§ **Work instruction**
Each line below should be repeated exactly as written, with no pictures carried over.

§ **Data section**
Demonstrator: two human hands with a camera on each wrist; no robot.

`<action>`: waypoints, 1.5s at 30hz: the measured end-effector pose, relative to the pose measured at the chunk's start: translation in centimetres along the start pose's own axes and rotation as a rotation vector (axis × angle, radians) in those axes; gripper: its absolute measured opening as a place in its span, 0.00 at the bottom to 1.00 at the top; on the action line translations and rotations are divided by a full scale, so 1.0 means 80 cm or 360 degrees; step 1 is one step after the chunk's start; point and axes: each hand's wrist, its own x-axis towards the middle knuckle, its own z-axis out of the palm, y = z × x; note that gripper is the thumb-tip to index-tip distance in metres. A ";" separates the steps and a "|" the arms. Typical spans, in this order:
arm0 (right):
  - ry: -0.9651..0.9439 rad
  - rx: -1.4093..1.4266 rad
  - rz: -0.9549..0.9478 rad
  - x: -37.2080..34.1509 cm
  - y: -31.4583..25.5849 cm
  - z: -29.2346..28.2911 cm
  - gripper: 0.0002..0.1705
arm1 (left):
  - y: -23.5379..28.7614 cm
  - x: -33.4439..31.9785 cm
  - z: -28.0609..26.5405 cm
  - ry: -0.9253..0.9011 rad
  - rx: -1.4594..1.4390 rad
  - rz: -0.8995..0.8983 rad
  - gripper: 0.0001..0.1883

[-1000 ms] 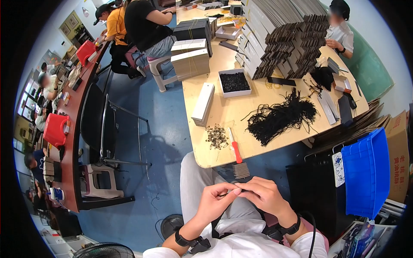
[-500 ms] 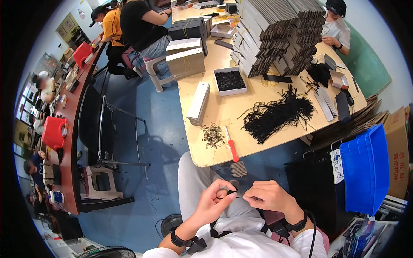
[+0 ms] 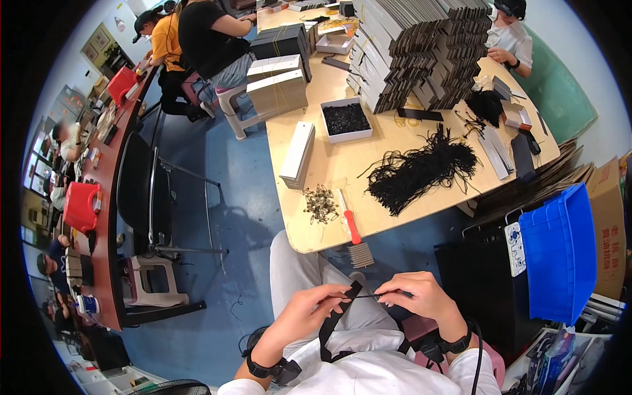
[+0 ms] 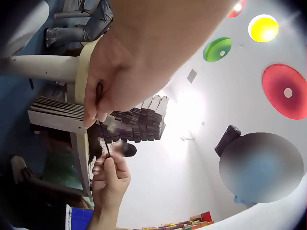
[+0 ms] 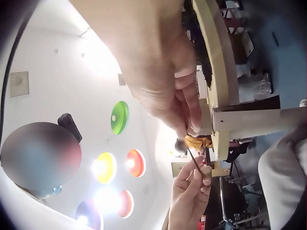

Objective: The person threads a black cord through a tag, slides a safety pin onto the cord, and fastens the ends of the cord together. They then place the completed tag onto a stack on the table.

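Note:
Over the lap, both hands hold a thin black cord (image 3: 366, 295) drawn out between them. My left hand (image 3: 306, 312) pinches one end between thumb and fingers; a dark piece (image 4: 99, 91) shows at its fingers in the left wrist view. My right hand (image 3: 424, 299) pinches the other end, and the cord (image 5: 195, 162) spans the gap in the right wrist view. A flat black strap (image 3: 332, 319) runs from beside the left fingertips down to the white shirt (image 3: 368, 362). Part of what the left fingers grip is hidden behind them.
Ahead on the table (image 3: 309, 230) lie a heap of small metal clips (image 3: 320, 204), a red-handled tool (image 3: 351, 227), a bundle of black cords (image 3: 424, 171), a box of black bits (image 3: 346, 120) and stacked grey boards (image 3: 415, 59). A blue bin (image 3: 559, 253) stands at right.
The hands were together at first; they have moved apart, stretching the cord between them. The left hand has shifted left, and the black strap now shows by its fingertips.

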 end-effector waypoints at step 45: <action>0.0211 -0.0588 -0.0452 -0.025 -0.010 0.021 0.17 | 0.000 0.011 0.066 0.0533 0.0629 0.0863 0.11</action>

§ **Response area**
Demonstrator: two human hands with a camera on each wrist; no robot.

`<action>`: waypoints, 1.5s at 30hz: the measured end-effector pose, relative to the pose measured at the chunk's start: translation in centimetres along the start pose's own axes and rotation as a rotation vector (axis × angle, radians) in those axes; gripper: its absolute measured opening as a place in its span, 0.00 at the bottom to 1.00 at the top; on the action line translations and rotations are divided by a full scale, so 1.0 means 80 cm or 360 degrees; step 1 is one step after the chunk's start; point and axes: each hand's wrist, its own x-axis towards the middle knuckle, its own z-axis out of the palm, y = z × x; note that gripper is the thumb-tip to index-tip distance in metres. A ";" separates the steps and a "|" the arms. Typical spans, in this order:
arm0 (right):
  - ry: -0.9651..0.9439 rad
  - rx: -1.4093..1.4266 rad
  - rz: -0.9549..0.9478 rad
  - x: -37.2080..34.1509 cm
  - y: -31.4583..25.5849 cm
  - z: -29.2346..28.2911 cm
  - gripper: 0.0002..0.1705
arm1 (left):
  - y: -23.5379..28.7614 cm
  - x: -33.4439..31.9785 cm
  - z: -28.0609..26.5405 cm
  - ry: -0.9253..0.9011 rad
  - rx: -1.4594..1.4390 rad
  - rz: -0.8995..0.8983 rad
  - gripper: 0.0001..0.1883

[-1000 ms] 
[-500 ms] 
[+0 ms] 
[+0 ms] 
[+0 ms] 

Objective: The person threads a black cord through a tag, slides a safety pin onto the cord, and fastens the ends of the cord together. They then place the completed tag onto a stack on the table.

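Note:
Over the lap, both hands hold a thin black cord (image 3: 366, 295) drawn out between them. My left hand (image 3: 306, 312) pinches one end between thumb and fingers; a dark piece (image 4: 99, 91) shows at its fingers in the left wrist view. My right hand (image 3: 424, 299) pinches the other end, and the cord (image 5: 195, 162) spans the gap in the right wrist view. A flat black strap (image 3: 332, 319) runs from beside the left fingertips down to the white shirt (image 3: 368, 362). Part of what the left fingers grip is hidden behind them.
Ahead on the table (image 3: 309, 230) lie a heap of small metal clips (image 3: 320, 204), a red-handled tool (image 3: 351, 227), a bundle of black cords (image 3: 424, 171), a box of black bits (image 3: 346, 120) and stacked grey boards (image 3: 415, 59). A blue bin (image 3: 559, 253) stands at right.
The hands were together at first; they have moved apart, stretching the cord between them. The left hand has shifted left, and the black strap now shows by its fingertips.
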
 end-effector waypoints at step 45: <action>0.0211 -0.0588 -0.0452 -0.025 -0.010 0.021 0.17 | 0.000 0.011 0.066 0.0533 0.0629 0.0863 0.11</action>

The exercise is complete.